Hobson’s choice
Yet again targets set up to the save the lives of people with HIV around the
world are going to be missed. So says the World Health Organisation (WHO),
a body that really knows about these things. Progress is still far too slow,
they say, to get life- prolonging drugs to all those in need by 2010.
At the current pace, only half of the estimated ten million who need HIV drugs
will get them. In human terms of course this means over the next three years
hundreds of thousands will suffer terrible yet utterly preventable deaths
from TB, meningitis, cancer and PCP…
Access to HIV treatment has expanded in recent years. In sub-Saharan Africa
some 1.34 million were receiving treatment at the end of 2006 compared with
100,000 in 2003. Botswana, Namibia and Rwanda report achieving more than 70
per cent coverage. But elsewhere the picture is truly bleak. Russia and India,
which combined have seven million people living with HIV, lag massively behind
at just 15 per cent. And even in ‘richer’ countries like South
Africa activists at the forefront of the struggle are still dying lonely and
painful deaths (see PN letters: Sister Soldier Mourned).

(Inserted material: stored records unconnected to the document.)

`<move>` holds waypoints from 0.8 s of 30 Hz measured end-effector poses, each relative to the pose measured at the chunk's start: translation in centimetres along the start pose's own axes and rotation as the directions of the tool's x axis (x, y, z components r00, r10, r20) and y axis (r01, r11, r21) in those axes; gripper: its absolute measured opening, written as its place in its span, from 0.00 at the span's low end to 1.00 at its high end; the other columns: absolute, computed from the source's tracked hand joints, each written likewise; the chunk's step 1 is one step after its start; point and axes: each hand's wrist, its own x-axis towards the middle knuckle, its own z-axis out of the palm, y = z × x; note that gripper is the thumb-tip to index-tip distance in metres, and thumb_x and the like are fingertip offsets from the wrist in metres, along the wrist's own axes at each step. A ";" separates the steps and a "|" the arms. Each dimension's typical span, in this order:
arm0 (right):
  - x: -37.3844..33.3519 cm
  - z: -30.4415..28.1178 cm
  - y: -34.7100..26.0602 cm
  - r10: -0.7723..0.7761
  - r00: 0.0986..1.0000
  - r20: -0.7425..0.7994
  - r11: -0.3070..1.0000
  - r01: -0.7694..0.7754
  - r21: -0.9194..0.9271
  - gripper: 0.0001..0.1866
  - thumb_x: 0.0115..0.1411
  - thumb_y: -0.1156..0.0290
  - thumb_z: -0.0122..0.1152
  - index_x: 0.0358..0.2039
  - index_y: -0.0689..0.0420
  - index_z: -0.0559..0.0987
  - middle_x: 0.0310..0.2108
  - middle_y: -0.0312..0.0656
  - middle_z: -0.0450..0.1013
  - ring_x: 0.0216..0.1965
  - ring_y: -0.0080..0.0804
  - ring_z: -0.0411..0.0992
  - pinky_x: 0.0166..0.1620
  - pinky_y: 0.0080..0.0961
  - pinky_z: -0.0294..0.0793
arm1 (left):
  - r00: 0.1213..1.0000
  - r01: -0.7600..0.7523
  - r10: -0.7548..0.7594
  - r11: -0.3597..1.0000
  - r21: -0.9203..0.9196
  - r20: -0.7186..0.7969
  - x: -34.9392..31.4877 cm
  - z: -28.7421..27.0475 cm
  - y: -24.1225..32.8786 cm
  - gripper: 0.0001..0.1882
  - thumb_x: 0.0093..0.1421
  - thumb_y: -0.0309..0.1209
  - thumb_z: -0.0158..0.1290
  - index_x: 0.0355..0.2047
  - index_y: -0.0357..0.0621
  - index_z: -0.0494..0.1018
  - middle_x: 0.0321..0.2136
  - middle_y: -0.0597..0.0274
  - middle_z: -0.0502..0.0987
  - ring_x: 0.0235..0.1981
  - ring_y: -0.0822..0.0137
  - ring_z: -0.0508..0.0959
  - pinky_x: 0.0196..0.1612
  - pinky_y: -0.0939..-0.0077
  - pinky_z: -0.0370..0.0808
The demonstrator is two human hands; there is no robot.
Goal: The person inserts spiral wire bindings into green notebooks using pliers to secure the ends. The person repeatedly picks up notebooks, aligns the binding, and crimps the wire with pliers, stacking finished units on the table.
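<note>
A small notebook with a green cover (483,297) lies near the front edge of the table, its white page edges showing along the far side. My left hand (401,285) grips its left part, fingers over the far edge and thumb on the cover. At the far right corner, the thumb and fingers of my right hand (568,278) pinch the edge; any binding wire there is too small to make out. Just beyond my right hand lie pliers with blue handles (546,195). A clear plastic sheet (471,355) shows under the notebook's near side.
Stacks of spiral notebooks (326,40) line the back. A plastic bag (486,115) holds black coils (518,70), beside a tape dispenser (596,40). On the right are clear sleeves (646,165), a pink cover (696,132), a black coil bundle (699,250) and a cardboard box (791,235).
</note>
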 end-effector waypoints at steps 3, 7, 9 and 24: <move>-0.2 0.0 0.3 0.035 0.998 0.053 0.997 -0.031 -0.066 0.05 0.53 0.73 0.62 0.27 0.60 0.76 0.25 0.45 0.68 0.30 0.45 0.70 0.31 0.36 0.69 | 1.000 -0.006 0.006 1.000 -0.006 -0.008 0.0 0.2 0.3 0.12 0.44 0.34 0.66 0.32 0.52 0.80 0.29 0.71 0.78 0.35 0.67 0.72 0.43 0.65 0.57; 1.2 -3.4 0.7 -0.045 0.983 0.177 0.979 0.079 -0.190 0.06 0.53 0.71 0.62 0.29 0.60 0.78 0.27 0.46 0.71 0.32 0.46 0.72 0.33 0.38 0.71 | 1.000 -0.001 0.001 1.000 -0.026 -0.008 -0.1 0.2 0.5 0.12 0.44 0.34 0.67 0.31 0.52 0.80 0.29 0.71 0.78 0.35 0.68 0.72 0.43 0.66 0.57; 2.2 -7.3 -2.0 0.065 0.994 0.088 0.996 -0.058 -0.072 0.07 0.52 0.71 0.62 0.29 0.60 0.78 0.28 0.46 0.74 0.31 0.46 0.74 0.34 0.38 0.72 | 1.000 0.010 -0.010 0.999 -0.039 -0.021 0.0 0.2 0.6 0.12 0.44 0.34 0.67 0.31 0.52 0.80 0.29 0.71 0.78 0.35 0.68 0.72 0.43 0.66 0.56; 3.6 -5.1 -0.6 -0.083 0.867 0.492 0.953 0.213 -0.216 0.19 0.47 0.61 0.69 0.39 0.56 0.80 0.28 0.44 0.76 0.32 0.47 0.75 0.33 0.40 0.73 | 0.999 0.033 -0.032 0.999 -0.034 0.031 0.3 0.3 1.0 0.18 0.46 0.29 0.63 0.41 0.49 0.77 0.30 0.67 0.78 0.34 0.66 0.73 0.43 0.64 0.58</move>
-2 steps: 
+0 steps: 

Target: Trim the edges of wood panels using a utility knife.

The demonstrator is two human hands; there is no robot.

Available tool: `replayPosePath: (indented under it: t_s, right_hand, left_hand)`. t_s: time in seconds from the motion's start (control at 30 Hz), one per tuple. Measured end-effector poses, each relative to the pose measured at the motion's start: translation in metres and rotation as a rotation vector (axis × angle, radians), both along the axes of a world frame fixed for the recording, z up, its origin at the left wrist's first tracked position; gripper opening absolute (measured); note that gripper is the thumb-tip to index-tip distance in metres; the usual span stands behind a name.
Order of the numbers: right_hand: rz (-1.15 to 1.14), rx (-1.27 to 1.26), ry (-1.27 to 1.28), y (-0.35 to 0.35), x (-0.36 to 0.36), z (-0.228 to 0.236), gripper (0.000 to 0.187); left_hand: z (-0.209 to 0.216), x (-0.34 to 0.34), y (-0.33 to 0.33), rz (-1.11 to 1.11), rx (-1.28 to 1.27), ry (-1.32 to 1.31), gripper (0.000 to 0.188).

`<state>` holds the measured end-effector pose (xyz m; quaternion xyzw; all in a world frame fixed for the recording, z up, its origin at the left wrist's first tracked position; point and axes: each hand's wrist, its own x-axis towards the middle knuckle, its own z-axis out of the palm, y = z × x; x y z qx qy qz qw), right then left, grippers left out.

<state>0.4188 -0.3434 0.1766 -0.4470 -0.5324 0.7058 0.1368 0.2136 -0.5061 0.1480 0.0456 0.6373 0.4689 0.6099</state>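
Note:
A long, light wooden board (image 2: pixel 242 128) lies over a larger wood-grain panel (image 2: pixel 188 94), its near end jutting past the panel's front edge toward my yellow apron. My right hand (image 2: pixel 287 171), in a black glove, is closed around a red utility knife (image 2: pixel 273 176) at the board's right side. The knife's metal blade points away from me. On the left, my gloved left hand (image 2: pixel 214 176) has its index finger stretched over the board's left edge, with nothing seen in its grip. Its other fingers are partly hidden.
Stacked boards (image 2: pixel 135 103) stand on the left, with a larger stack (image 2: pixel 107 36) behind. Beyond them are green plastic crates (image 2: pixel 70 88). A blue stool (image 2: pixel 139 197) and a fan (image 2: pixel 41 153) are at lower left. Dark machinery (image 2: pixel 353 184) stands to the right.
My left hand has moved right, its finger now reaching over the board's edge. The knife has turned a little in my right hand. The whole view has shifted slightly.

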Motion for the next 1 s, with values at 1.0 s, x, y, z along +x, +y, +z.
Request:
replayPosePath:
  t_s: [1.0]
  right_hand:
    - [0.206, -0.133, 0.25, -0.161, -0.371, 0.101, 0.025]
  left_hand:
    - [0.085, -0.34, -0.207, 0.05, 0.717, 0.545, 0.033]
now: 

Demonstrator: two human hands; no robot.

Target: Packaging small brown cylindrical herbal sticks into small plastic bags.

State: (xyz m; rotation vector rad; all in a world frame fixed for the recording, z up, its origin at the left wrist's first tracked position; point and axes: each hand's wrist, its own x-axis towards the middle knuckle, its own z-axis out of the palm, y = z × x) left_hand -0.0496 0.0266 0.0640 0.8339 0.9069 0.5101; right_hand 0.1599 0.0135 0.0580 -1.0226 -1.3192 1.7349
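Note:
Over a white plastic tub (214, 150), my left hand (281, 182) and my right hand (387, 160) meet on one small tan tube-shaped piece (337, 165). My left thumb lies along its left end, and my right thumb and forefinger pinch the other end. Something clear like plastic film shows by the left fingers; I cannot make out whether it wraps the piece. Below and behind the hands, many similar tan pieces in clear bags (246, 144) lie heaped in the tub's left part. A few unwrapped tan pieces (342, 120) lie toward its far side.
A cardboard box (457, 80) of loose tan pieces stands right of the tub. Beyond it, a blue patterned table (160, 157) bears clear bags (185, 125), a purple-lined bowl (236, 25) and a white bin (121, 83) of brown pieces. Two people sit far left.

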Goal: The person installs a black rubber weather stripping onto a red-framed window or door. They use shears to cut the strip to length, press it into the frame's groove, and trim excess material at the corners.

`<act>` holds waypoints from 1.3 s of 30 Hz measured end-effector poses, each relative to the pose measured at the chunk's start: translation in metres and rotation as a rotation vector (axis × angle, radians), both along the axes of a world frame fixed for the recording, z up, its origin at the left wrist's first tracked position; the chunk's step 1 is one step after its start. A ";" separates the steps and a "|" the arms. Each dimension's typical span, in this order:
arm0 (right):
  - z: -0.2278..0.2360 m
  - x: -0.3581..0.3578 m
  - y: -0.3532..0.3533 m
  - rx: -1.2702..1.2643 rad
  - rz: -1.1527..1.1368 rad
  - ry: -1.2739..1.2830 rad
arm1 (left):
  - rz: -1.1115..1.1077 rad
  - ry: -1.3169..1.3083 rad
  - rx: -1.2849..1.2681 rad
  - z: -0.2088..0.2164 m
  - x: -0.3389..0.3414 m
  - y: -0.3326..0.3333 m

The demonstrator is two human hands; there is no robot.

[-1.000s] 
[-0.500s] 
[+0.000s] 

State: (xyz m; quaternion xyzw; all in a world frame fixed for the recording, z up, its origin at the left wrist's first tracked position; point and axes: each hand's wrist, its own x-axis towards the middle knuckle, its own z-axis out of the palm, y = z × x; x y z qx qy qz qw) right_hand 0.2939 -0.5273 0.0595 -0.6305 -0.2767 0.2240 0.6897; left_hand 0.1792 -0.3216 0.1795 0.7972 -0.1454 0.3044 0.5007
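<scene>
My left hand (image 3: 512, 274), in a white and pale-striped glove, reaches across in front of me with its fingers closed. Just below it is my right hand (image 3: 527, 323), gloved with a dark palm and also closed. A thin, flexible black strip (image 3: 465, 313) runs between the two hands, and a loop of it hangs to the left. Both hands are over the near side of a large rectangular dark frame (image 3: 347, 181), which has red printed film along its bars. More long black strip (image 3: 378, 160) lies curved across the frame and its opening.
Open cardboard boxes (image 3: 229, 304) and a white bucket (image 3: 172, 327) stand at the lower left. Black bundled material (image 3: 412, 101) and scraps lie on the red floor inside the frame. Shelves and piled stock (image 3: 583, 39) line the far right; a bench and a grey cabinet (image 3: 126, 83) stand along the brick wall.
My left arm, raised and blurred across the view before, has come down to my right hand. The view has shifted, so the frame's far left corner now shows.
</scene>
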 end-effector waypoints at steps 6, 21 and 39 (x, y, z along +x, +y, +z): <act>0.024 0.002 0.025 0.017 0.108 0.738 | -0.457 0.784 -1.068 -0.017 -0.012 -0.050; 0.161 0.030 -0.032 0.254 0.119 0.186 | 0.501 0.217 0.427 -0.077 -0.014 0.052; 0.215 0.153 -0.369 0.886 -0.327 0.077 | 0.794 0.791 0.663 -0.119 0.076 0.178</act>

And the figures clearly show life-saving drugs are reaching HIV positive children
much slower than adults. The problems are many: creaking and collapsing health
systems, lack of political will and charges levied on HIV drugs deterring
the poorest families who end up sharing HIV meds to make them go further.
And as if that isn’t enough, another big problem is looming.
Many lucky enough to have access to ARVs now find their first-line therapies
are failing with nothing to replace them with. In the prosperous West people
with HIV have up to 20 plus potent and effective drugs to choose from.
But elsewhere it’s Hobson’s choice and when Hobson stops working,
people once again have to look death in the face. Second-line regimens are
extremely expensive in many countries. And it is this which is fast becoming
the next battle ground between treatment activist and big pharma desperate
to protect their patents.
Both Thailand and Brazil have taken the bold step of issuing compulsory licenses
to enable them to make and import second-line generic medications. But this
has set them on a collision course with drug companies and the US who claim
they are violating international trade rules. How this battle will play out
remains to be seen but WHO is clear: unless prices fall significantly treatment
programmes will face budgetary constraints that could lead to their demise.
The repercussions of that don’t even bear thinking about.